§ Exercise brief
From the entries that follow, pick out all lines holding "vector".

§ Data for the task

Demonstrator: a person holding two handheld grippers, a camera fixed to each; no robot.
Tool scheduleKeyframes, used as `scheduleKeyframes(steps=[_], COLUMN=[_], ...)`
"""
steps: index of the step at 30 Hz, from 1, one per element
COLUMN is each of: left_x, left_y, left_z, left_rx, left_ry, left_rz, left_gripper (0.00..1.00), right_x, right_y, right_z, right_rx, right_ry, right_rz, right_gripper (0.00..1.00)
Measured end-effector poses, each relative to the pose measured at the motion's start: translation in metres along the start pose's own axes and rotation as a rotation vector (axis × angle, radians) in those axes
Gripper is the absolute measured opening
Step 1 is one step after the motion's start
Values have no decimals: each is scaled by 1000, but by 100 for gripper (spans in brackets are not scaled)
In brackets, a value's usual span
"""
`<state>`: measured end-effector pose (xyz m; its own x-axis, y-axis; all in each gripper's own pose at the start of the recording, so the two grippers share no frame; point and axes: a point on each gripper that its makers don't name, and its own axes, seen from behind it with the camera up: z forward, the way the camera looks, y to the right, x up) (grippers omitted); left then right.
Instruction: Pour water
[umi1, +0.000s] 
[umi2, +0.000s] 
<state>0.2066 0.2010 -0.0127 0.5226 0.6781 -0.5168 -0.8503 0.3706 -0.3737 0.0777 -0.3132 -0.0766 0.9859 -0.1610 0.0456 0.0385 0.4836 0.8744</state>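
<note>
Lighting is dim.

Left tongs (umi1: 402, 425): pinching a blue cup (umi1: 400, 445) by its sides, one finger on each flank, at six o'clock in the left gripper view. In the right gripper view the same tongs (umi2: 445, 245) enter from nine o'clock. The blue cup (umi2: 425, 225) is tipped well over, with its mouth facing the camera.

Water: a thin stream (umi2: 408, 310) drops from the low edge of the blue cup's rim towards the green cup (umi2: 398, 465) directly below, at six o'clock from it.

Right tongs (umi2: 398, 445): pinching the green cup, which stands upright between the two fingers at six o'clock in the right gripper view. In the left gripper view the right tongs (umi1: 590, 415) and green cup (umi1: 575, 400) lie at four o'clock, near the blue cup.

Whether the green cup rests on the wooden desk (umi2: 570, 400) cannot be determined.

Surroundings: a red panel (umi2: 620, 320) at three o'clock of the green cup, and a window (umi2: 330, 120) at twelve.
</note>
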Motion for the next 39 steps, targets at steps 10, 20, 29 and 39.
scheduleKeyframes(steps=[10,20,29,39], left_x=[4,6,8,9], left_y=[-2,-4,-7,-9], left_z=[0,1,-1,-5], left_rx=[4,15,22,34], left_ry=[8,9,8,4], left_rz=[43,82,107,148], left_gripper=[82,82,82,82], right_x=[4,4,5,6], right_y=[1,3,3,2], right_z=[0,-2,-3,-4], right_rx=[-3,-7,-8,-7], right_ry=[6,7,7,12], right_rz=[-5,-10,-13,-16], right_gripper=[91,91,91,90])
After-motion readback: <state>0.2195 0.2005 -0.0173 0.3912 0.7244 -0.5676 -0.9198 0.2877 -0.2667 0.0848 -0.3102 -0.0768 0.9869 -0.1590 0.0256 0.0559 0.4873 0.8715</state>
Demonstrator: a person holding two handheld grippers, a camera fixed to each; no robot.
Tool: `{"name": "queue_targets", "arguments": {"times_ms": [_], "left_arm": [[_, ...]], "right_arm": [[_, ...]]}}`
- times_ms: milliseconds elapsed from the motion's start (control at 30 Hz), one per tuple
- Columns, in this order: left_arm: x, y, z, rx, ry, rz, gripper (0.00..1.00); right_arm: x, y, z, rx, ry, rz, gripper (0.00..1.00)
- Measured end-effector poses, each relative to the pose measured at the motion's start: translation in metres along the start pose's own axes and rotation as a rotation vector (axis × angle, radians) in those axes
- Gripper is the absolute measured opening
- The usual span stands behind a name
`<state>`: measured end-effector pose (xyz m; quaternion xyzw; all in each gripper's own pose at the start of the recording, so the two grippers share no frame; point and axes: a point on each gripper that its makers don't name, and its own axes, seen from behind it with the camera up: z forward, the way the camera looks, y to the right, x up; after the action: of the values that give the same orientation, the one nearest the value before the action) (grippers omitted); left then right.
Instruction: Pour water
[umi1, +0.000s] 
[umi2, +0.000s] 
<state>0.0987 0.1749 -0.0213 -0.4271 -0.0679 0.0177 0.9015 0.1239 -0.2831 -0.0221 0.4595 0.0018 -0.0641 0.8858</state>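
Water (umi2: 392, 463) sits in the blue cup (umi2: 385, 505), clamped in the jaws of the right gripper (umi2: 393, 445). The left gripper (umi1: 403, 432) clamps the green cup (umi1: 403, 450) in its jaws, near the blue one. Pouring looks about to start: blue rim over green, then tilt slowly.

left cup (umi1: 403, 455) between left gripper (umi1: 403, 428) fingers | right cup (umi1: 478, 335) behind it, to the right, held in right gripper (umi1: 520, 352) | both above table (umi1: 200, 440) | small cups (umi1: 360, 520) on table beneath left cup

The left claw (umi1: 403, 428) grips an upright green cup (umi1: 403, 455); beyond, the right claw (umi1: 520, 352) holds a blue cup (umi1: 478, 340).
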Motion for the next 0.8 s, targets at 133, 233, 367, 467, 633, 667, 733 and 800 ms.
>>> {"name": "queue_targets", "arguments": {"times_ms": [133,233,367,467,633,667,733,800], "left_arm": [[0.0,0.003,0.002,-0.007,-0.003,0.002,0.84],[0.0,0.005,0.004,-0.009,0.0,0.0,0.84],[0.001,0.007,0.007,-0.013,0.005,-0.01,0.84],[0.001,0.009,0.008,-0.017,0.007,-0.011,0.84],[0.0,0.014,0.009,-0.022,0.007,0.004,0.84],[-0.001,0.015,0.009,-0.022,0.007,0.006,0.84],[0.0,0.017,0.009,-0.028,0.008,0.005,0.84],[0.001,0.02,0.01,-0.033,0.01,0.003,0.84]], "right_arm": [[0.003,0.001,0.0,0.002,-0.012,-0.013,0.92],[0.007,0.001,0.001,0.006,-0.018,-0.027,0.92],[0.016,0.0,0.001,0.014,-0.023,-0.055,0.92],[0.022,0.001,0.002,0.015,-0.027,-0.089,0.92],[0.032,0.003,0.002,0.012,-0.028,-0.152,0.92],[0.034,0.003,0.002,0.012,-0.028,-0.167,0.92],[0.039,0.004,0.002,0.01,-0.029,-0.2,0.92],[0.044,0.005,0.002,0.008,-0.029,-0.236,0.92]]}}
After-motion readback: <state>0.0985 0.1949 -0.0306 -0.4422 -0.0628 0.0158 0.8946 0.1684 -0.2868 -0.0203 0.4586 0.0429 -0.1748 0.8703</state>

§ Your response
Measured end-effector poses, each relative to the pose measured at the motion's start: translation in metres along the start pose's own axes and rotation as a rotation vector (axis × angle, radians) in those axes
- Measured end-effector poses, each relative to the pose measured at the motion's start: translation in metres along the start pose's own axes and rotation as a rotation vector (axis × angle, radians) in those axes

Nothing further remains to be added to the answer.